Navarro wrote an opinion piece in USA TODAY that was initially published Tuesday night – and then the next morning in print – as an “opposing view” to a newspaper editorial that hailed Fauci a “national treasure” and that said efforts by President Donald Trump or his team to muzzle Fauci would be hazardous.

Bill Sternberg, USA TODAY’s editorial page editor, said editors approached Navarro about writing the opposing view. The newspaper has a tradition of offering opposing views to its editorials. Some of the comments Navarro made echoed ones he had made earlier about Fauci.

The White House, which had not repudiated Navarro’s earlier comments, sought to distance itself from Navarro’s opinion piece, with director of strategic communications Alyssa Farah writing on Twitter that it was “the opinion of Peter alone.” Trump has insisted he has a “very good relationship” with Fauci but has also criticized him. However, on Wednesday Trump said of the Navarro piece, “he shouldn’t be doing that.” 

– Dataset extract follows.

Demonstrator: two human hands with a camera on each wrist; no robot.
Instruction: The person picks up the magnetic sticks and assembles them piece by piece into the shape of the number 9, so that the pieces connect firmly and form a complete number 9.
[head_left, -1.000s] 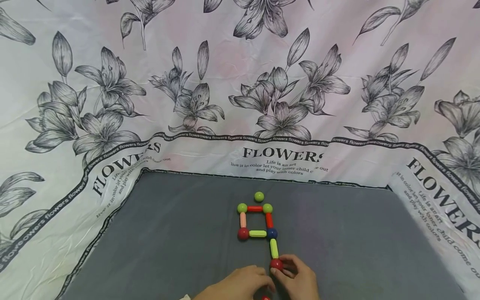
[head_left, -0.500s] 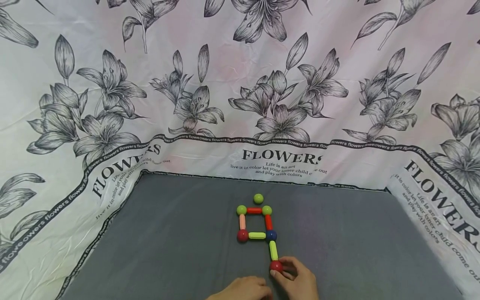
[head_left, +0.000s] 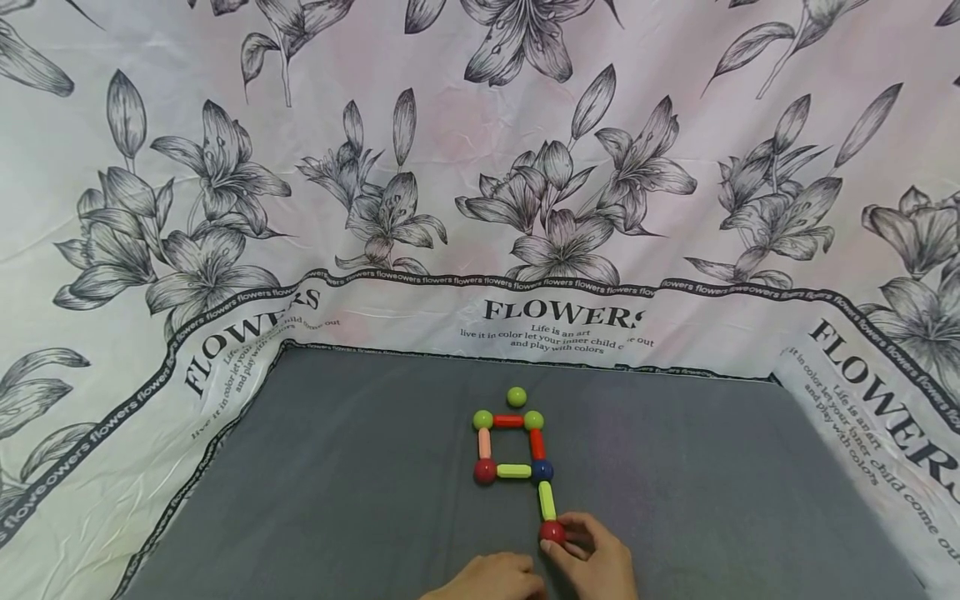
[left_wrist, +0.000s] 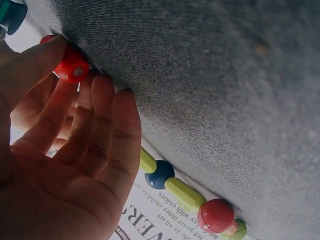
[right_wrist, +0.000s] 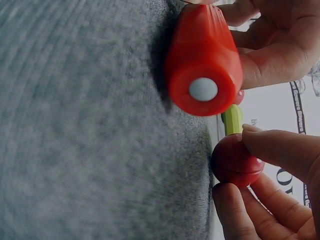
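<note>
My right hand (head_left: 596, 560) pinches a dark red ball (head_left: 552, 532) between thumb and fingers. That ball sits at the near end of a yellow-green magnetic rod (head_left: 547, 501), which joins a blue ball (head_left: 542, 471). Just left, my left hand (head_left: 491, 577) holds a red magnetic rod (left_wrist: 74, 67) between thumb and index finger; the hand hides it in the head view. The rod's round metal end shows large in the right wrist view, where the red rod (right_wrist: 204, 62) is apart from the dark red ball (right_wrist: 237, 160).
Beyond the hands lies a square of rods: red rod (head_left: 508, 422), pink rod (head_left: 484, 444), yellow-green rod (head_left: 513, 472), with balls at the corners. A loose green ball (head_left: 517, 397) lies behind it. Flower-printed cloth (head_left: 465, 208) rises behind the grey surface (head_left: 360, 467).
My left hand has drawn slightly back toward the near edge with the red rod, whose visible tip has gone from the head view. My right hand keeps its hold on the ball.
</note>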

More: All of USA TODAY’s fact checks

The following is a fact check by USA TODAY on what was written by Navarro, who directs the White House Office of Trade and Manufacturing Policy.

NAVARRO CLAIM: Dr. Anthony Fauci has a good bedside manner with the public, but he has been wrong about everything I have interacted with him on.

In late January, when I was making the case on behalf of the president to take down the flights from China, Fauci fought against the president’s courageous decision – which might well have saved hundreds of thousands of American lives.

Peter Navarro, an assistant to the president, is the director of the Office of Trade and Manufacturing Policy.

FACTS: Trump and his supporters have touted the restrictions on travel from China as a travel ban but the move stopped short of that. As Health and Human Services Secretary Alex Azar told reporters Jan. 31, the country was denying entry to foreign nationals, “other than immediate family of U.S. citizens and permanent residents, who have traveled in China within the last 14 days.”